Auch auf die Hausarztpraxen, die mit starken wirtschaftlichen Problemen zu kämpfen haben, weil der Kassenpatient alleine nicht reicht, um die Kosten von der Angestellten bis zum medizintechnischen Zubehör zu decken.
Ohne kostenpflichtige Wahlleistungen, mehr noch aber ohne eine gewisse Quote an Privatpatienten überleben Arztpraxen nicht. Das werden, wenn die Entscheidungsträger nicht nachbessern, die Praxen in einkommensschwachen Gebieten zu spüren zu bekommen. Und in zweiter Konsequenz die Bewohner dort selbst. Welcher Arzt will sich denn noch in der Nordstadt niederlassen, wenn er dort die Zinsen für seine teure Praxis nicht mehr herein bekommt?

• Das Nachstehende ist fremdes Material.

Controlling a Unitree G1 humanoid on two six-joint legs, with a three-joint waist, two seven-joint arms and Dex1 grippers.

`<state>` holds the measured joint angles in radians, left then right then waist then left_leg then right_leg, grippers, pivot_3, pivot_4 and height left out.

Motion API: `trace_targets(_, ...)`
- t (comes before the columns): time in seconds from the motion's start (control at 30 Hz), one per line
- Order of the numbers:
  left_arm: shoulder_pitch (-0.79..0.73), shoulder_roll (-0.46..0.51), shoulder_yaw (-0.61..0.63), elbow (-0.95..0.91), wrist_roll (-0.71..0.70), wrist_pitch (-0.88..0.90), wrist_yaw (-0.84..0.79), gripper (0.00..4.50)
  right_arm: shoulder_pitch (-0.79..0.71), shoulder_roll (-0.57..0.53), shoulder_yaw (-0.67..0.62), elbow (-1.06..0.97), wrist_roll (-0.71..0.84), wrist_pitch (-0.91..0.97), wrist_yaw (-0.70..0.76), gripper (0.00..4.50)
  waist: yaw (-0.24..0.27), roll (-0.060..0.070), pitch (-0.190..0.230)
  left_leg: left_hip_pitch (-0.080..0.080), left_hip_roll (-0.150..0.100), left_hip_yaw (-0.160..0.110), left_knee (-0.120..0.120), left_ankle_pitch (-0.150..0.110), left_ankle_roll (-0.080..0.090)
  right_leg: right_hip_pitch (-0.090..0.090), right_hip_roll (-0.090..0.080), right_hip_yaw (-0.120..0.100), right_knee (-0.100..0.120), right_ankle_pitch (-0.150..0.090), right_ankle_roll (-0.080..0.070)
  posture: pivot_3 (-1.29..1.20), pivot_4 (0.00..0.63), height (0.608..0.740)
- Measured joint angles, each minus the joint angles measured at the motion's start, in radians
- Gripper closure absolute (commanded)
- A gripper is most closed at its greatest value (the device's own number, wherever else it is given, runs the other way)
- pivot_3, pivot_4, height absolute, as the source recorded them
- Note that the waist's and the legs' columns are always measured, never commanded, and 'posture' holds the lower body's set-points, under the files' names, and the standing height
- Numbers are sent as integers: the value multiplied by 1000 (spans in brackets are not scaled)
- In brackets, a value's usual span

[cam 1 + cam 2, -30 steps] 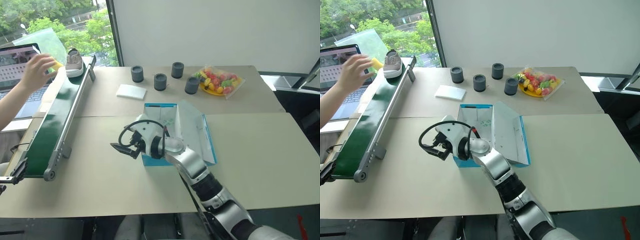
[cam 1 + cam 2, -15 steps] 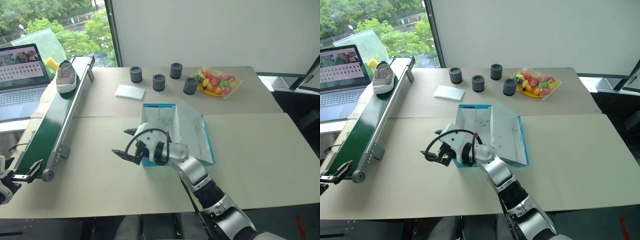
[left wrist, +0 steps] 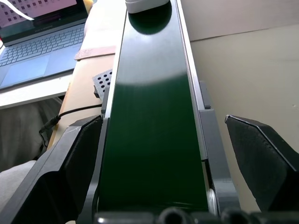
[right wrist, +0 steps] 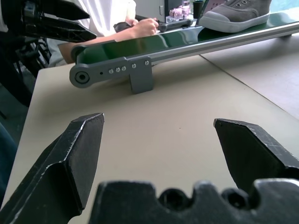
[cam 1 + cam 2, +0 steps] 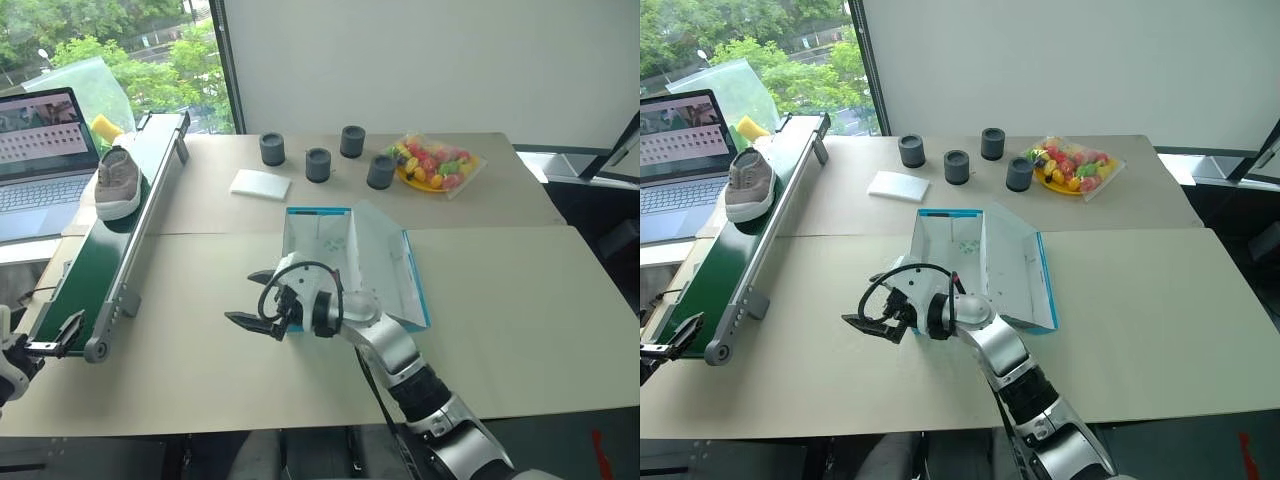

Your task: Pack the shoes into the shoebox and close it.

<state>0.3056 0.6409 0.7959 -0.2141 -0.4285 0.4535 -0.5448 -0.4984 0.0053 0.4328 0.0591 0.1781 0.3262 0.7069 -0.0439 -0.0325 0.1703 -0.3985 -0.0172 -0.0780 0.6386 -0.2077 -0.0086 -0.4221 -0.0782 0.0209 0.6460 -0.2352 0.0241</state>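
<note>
One grey shoe [image 5: 118, 183] with a white sole lies on the green conveyor belt [image 5: 95, 255] at the left, about a third of the way down from its far end. The turquoise shoebox [image 5: 318, 211] stands open mid-table, white inside, with its lid [image 5: 395, 265] leaning out to the right. My right gripper [image 5: 245, 298] hovers open just left of the box and points toward the belt; in its wrist view the shoe [image 4: 236, 14] is far off. My left gripper [image 5: 52, 338] is open at the belt's near end, and its fingers [image 3: 70, 163] straddle the belt.
A laptop [image 5: 40, 150] and a yellow block [image 5: 105, 126] sit beyond the belt. At the back of the table are a white pad [image 5: 263, 184], several dark cylinders [image 5: 318, 163] and a plate of colourful sweets [image 5: 432, 160]. A person's hand [image 4: 140, 28] rests behind the belt.
The person's hand has left the belt's far end. The shoe has ridden down the belt toward me. My left gripper has come into view at the belt's near end.
</note>
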Motion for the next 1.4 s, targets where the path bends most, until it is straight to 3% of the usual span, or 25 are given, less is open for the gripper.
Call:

Einfach nur mehr Geld von den Krankenkassen zu fordern, wo das Medizinsystem schon heute nicht mehr bezahlbar ist, wäre zu platt. Aber mehr Gerechtigkeit muss in das System. Wieso bekommt ein Arzt in Bayern für einen Patienten den doppelten Satz wie sein Dortmunder Kollege? Warum erhält die Fachkraft im Krankenhaus für eine Spritze mehr als die Mitarbeiterin in der Praxis des Niedergelassenen? Hier gibt es genügend Stellschrauben, um die Gelder gerechter zu verteilen und eine medizinische Versorgung auch in zweitbesten Lagen zu garantieren.